_TASK ITEM_
Two lines mark the range in the entries below: the one holding "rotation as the" and the one holding "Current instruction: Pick". Set down those two and all lines between them, exactly.

_SOURCE DATA_

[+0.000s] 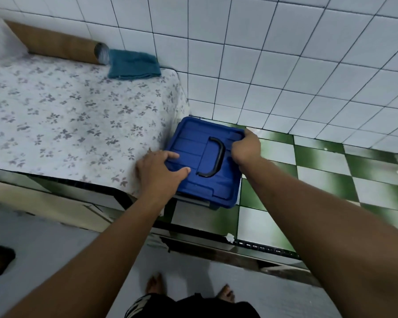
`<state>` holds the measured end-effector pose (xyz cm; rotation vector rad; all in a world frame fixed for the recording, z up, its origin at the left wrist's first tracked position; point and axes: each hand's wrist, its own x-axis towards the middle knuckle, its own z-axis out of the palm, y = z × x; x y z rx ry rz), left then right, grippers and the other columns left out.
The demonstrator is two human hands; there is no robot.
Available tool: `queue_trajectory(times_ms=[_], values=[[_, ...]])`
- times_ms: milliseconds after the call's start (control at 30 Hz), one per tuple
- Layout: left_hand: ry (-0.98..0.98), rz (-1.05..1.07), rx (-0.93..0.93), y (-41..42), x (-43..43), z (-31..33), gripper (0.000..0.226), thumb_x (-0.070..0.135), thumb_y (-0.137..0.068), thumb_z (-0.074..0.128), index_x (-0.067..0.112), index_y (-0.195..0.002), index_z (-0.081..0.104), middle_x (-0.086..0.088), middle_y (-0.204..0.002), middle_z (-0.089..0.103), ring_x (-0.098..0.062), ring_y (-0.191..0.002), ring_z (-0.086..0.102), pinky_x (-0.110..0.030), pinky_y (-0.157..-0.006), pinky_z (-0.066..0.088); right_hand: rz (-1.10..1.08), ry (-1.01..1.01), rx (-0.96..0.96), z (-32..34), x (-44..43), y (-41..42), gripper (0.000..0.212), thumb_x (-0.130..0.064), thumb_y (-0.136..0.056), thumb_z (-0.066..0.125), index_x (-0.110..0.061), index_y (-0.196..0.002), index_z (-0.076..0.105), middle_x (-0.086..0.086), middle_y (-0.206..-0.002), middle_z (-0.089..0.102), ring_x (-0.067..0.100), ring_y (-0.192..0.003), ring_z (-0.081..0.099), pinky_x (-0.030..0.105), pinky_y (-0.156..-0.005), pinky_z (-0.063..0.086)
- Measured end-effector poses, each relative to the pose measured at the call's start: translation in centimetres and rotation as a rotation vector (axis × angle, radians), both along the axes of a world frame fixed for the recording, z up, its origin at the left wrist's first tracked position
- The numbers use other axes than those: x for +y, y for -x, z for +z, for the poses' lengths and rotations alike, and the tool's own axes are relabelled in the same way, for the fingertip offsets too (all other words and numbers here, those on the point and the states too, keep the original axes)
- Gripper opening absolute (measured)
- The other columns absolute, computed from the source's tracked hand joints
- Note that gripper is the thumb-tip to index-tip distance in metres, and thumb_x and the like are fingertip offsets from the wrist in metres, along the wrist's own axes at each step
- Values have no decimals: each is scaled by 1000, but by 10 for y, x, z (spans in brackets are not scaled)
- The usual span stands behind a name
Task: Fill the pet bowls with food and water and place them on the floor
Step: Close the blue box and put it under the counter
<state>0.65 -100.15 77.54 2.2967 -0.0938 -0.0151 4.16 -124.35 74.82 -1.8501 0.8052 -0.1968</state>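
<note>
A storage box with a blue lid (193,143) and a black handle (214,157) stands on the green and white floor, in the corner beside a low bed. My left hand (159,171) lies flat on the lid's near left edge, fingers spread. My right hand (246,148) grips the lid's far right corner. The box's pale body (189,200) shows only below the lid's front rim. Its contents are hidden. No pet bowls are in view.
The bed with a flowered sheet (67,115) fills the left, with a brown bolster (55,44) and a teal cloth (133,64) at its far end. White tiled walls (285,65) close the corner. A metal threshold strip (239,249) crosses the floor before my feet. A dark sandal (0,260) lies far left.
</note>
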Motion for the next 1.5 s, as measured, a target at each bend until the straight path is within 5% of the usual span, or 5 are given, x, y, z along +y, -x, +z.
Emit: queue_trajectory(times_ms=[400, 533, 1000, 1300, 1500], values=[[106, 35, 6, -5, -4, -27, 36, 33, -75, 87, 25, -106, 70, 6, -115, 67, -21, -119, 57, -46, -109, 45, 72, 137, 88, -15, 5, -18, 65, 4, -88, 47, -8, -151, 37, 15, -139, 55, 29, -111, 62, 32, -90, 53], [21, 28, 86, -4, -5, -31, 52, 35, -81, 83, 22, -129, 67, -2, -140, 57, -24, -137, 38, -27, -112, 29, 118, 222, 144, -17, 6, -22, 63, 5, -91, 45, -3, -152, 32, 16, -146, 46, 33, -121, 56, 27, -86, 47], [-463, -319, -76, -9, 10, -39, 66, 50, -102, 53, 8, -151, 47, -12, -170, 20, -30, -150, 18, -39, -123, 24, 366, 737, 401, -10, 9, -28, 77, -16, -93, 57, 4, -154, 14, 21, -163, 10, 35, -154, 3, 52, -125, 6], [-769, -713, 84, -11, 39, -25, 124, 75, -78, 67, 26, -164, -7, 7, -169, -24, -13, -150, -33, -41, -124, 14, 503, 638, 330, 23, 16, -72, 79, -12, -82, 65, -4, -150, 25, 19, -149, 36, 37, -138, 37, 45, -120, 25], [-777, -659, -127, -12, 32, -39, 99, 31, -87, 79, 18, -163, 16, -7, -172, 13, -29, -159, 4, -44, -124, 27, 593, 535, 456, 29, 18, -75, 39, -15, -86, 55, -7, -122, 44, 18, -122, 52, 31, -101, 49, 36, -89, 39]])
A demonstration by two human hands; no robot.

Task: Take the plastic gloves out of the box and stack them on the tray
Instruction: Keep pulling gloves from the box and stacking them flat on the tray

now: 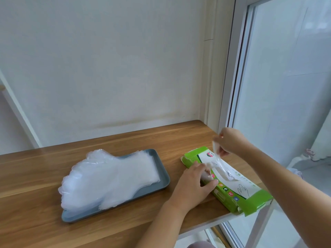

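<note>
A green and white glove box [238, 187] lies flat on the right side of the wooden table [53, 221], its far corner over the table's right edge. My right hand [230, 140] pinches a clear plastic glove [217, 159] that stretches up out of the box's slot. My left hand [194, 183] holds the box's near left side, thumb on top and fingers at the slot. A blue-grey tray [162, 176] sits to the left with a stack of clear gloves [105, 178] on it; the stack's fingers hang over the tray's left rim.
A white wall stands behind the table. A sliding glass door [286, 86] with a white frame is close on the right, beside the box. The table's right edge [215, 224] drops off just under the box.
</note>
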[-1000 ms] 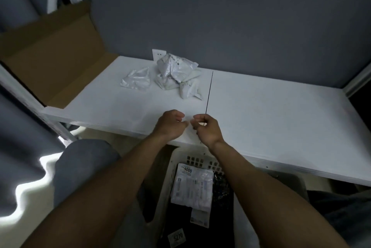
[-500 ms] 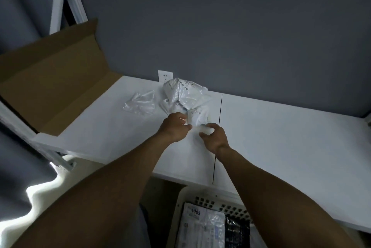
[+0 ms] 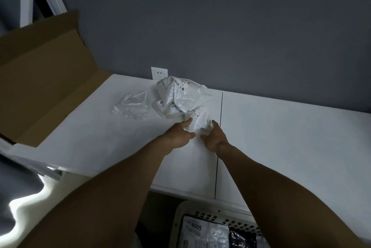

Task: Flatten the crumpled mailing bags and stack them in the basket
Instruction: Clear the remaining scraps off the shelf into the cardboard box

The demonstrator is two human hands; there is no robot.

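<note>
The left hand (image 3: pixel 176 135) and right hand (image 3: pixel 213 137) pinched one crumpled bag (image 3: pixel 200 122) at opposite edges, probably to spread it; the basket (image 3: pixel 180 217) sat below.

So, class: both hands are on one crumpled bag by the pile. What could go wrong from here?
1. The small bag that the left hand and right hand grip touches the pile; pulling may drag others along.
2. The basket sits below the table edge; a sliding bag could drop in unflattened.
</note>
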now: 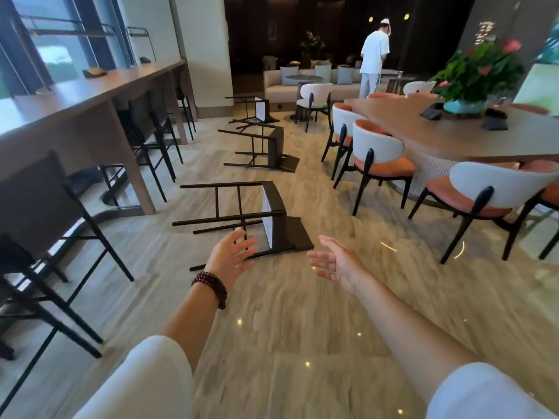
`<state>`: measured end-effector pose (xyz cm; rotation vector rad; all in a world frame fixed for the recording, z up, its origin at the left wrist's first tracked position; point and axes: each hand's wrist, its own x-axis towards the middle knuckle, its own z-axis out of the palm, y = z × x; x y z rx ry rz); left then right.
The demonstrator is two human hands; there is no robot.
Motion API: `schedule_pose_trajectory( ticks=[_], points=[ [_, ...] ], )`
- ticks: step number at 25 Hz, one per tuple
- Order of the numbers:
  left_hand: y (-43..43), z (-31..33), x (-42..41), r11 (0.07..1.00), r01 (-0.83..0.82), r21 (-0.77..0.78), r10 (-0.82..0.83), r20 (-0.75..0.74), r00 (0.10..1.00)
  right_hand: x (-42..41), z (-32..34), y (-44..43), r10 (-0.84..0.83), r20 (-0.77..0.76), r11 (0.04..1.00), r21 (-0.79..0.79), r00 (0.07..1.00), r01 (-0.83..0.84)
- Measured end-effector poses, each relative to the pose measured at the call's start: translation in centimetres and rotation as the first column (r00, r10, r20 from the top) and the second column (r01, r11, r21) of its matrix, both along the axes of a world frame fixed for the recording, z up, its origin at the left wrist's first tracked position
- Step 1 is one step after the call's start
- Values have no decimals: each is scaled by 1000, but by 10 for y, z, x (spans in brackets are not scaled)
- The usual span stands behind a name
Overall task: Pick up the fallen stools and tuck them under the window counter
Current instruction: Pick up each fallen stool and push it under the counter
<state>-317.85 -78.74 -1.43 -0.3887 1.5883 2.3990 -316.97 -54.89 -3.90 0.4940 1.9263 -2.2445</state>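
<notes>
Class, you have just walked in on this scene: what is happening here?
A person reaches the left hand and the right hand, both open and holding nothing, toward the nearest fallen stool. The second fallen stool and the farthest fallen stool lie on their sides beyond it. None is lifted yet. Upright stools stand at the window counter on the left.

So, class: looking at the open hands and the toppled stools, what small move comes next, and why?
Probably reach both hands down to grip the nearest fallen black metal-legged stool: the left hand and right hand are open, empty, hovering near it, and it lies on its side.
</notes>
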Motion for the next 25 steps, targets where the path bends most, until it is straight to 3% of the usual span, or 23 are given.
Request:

_RESPONSE_
- Measured end-effector poses, each relative to the pose measured at the call's start: translation in centimetres and rotation as the first column (r00, r10, r20 from the top) and the second column (r01, r11, r21) of its matrix, both along the axes of a world frame fixed for the recording, z up, its origin at the left wrist's first tracked position
- Step 1 is one step after the call's start
- Values have no decimals: each is scaled by 1000, but by 10 for y, z, x (spans in brackets are not scaled)
- The usual span stands behind a name
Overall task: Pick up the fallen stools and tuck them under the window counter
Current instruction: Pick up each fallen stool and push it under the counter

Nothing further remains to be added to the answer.